** Opening Provided material block **

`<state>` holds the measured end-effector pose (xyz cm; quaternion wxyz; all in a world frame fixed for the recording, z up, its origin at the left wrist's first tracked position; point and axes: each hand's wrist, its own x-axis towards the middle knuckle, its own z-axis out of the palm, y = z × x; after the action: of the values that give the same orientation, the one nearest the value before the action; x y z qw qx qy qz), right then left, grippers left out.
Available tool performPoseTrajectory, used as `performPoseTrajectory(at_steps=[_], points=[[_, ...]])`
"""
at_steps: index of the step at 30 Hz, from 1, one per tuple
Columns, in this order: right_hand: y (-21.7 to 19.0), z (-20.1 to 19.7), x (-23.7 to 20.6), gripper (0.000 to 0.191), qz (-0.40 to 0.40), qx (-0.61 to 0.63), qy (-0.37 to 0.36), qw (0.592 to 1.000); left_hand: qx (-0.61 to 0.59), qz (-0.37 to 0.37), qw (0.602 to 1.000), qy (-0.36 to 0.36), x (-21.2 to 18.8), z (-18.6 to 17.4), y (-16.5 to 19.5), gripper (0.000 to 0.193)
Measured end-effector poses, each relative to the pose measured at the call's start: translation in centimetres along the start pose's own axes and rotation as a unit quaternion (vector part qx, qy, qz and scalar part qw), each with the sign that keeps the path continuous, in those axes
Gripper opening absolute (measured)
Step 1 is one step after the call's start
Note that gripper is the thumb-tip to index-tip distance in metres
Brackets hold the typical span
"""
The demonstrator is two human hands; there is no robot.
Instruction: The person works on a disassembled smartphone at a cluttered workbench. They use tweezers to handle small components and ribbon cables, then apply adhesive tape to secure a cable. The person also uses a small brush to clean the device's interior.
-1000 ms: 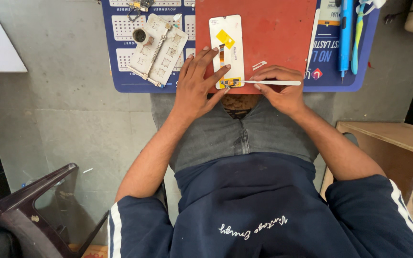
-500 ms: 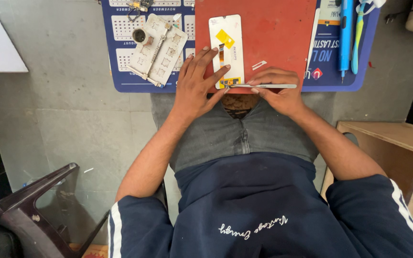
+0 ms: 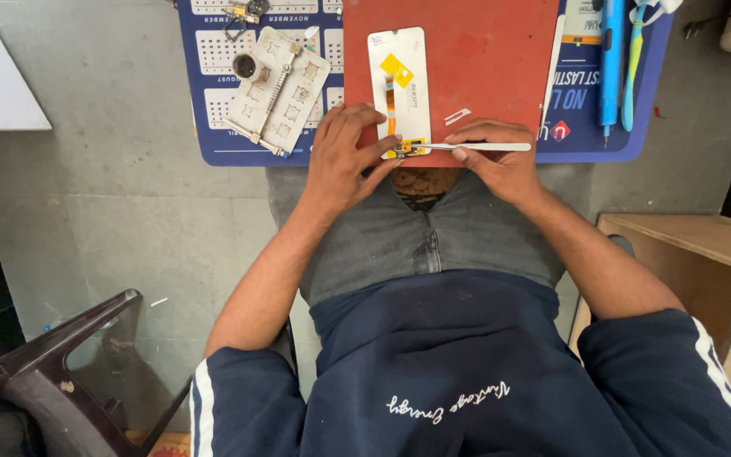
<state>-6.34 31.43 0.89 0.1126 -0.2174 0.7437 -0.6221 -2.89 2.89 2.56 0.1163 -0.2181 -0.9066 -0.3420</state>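
Observation:
A white phone screen panel (image 3: 401,76) with an orange flex cable and a yellow tag lies on a red mat (image 3: 484,59). My left hand (image 3: 344,161) presses on the panel's near end, fingers spread over its left edge. My right hand (image 3: 497,156) grips metal tweezers (image 3: 467,146) held flat, their tips at the small connector at the panel's near end.
A blue printed mat (image 3: 213,110) lies under the red one. On it sit a white phone frame (image 3: 281,89) with small parts, a blue pen-like tool (image 3: 611,59) and a light blue toothbrush (image 3: 632,68). A dark plastic chair (image 3: 52,372) stands at lower left, a wooden box (image 3: 687,245) at right.
The tweezers have shifted slightly left, their tips now at the panel's connector. My left hand stays on the panel.

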Motion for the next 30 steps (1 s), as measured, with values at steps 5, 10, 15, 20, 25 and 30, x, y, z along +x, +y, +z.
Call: performPoseTrajectory(at_steps=[5,10,15,20,25,30], points=[[0.7,-0.2,-0.3,0.013,0.027,0.085,0.024,0.996,0.013,0.024,1.0,0.011,0.3,0.5,0.3,0.025],[0.6,-0.6,-0.5,0.014,0.043,0.157,0.049,0.985,0.014,0.049,0.998,0.039,0.6,0.9,0.8,0.026],[0.8,-0.5,-0.9,0.012,0.031,0.138,0.063,0.988,0.006,0.048,0.998,0.044,0.5,1.2,0.9,0.025],[1.1,-0.3,-1.0,0.014,0.045,0.117,0.052,0.991,0.02,0.073,0.997,0.035,0.3,0.8,0.4,0.025],[1.0,-0.4,-0.9,0.015,0.035,0.023,0.038,0.998,0.019,0.075,0.997,0.016,0.4,0.7,0.4,0.022],[0.7,-0.3,-0.8,0.014,0.02,0.022,0.039,0.999,0.016,0.077,0.997,0.019,0.4,0.6,0.4,0.022]])
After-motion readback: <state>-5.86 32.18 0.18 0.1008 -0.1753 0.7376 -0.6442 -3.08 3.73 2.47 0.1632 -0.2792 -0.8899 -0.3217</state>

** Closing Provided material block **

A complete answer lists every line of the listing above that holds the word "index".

at_steps: index of the step at 30 Hz, from 1, one per tuple
Note that gripper is the thumb-tip to index-tip distance in metres

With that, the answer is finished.